Yes, this is the aspect that has led me to cut down on identifications. If people can’t be bothered to enter the correct place, it is a false observation regardless of how good the identification is.
from my current research and work, in some taxa/regions at least, there are far far more (order of magnitude more) date and location errors and problems associated with physical specimens/vouchers from herbaria and museums than there are with iNat records. It’s seriously not close. It’s frightening how many herbarium vouchers I’ve been looking at where the coordinates/pin on the map in online databases is a total mismatch for the collection locality notes, not to mention locations in the ocean for terrestrial species, extremely large coordinate uncertainty values, etc.
A huge part of the problem here of course is that when someone collects a voucher, and deposits it at an institution, they aren’t the ones entering the location into the database! In its accessioning journey it might pass through 2, 3, 4 other people before it finally gets entered, plenty of opportunity for human error.
Compare that to iNat where you take a photo and upload the record straight away, and your phone does the automatic geotagging for you. In the vast majority of cases, this works very smoothly. So certainly at least for the data that I regularly look at, it’s not even remotely close, iNat with respect to accurate locations/dates is vastly superior.
I also think this is somewhat of a mischaracterisation of the problem. Are there some cases like this? Sure. But in my experience, most cases I encounter on iNat of bad location data are the user not realising that their GPS stuffed up that day, or they were in a cave and lost signal, they accidentally entered the wrong name in the search bar, etc. Generally, people are making genuine mistakes and I hardly think they should be ‘punished’ for this
very relevant and illuminating here is this brief analysis put together by Bob Mesibov looking at amphibian records in GBIF, comparing physical specimen records vs iNat: https://discourse.gbif.org/t/21st-century-amphibia-collected-vs-observed/3903
His key finding:
After this “first pass” filtering for an imagined SDM/ENM, the observations subset for Amphibia had lost 30% of its records, while the collections subset had lost 88%. As with my review of iNaturalist ’s Australian millipede IDs in GBIF, I’m reluctant to generalise to other datasets and other uses. But this result accords with my audits of many more Darwin Core fields in many more datasets: citizen-science observation records are tidier than collections records.
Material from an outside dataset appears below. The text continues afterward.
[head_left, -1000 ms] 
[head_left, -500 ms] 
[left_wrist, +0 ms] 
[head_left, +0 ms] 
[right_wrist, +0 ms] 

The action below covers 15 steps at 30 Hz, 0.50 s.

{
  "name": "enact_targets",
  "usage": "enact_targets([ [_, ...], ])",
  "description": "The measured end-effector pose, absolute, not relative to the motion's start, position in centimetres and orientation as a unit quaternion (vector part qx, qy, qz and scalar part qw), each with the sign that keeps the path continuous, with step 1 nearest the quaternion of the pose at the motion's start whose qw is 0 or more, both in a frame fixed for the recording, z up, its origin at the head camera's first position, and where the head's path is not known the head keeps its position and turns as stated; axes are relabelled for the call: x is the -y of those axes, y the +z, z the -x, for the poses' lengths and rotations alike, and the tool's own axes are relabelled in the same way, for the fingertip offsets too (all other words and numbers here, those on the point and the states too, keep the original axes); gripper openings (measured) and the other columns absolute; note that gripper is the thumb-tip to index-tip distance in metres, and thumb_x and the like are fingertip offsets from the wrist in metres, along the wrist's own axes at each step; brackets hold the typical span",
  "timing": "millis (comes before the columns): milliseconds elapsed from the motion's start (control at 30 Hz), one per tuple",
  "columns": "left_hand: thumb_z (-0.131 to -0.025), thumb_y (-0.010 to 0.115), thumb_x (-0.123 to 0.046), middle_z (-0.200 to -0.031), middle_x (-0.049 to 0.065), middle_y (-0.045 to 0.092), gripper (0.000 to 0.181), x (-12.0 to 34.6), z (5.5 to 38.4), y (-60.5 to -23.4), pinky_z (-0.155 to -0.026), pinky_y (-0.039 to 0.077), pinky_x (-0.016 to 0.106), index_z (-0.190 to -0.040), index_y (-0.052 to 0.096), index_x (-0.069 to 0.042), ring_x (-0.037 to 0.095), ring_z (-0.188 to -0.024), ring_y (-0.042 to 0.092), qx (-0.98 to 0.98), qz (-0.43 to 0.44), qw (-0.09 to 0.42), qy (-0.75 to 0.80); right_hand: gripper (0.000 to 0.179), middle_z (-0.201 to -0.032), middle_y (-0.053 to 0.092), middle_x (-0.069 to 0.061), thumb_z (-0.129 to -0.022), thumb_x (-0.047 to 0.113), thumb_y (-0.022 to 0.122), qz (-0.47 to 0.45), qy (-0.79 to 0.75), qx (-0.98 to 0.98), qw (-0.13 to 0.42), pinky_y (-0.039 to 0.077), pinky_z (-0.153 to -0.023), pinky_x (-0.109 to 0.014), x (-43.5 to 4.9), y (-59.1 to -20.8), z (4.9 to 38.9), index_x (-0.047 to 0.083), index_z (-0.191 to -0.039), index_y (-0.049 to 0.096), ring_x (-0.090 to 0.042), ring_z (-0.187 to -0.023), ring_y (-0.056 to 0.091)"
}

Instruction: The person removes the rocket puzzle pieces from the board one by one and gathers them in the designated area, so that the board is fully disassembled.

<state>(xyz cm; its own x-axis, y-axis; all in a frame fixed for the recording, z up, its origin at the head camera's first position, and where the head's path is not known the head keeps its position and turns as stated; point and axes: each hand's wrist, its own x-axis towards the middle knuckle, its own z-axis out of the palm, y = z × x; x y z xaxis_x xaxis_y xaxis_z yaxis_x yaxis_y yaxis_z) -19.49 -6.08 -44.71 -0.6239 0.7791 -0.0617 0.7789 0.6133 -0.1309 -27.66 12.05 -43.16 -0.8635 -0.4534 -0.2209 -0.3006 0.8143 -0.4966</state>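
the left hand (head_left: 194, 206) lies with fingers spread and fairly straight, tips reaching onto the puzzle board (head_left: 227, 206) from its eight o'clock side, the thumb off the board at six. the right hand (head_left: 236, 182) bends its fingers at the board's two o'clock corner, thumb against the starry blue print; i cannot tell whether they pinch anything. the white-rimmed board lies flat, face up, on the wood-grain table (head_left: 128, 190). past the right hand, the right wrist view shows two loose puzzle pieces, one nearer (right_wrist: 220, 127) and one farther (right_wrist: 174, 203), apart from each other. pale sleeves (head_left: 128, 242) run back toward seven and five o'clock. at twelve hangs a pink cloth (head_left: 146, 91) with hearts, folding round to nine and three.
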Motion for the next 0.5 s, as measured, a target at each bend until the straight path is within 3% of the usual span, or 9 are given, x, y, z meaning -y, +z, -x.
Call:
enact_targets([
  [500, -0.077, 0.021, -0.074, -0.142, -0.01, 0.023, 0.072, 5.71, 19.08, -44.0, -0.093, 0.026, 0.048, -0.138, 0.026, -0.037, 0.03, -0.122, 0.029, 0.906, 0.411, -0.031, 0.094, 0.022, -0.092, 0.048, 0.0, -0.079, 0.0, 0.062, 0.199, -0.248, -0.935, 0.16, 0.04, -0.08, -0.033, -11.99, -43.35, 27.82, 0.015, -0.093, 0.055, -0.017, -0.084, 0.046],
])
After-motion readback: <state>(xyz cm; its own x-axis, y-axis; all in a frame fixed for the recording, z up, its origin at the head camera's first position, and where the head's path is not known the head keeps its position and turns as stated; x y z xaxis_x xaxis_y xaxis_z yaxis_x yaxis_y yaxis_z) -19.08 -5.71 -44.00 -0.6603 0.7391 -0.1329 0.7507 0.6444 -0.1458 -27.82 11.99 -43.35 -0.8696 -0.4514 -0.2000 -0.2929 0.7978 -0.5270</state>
This also matches my experience with record accuracy in collections. In my experience, it is the older collection records that are very inaccurate though (erroneous location recorded, no gps - subsequent geolocation which is an art at best).
I also agree that most iNat users mistakes with location are not bad faith. If it’s obvious that the location isn’t in the accuracy circle, the DQA is a very quick/easy fix, though I also generally leave a comment asking the user to fix (lower success rate on that, maybe 20% response rate).
I ran into an example of this years ago when I went to find a population of lizards that were supposedly along a certain road collected in the 1930’s. But I couldn’t find any at that site despite extensive searching, which made me think they had gone locally extinct. I went back to the original field notes of the researcher and noticed his sequence of towns visited seemed weird given the configuration of that road today. After more digging, I next discovered that a new bridge had been built in the 1960’s upstream from the original and the road had been rerouted several miles from the original route. When those 1930’s field notes were used to place the specimen on a map sometime in the 2000’s, they used the existing road route, not the original, which moved the specimen those few miles upriver, which turned out to be on the other side of several significant barriers to dispersal. Sure enough when I went back to the actual location from the 1930’s, I found the lizards I was looking for right where they were supposed to be.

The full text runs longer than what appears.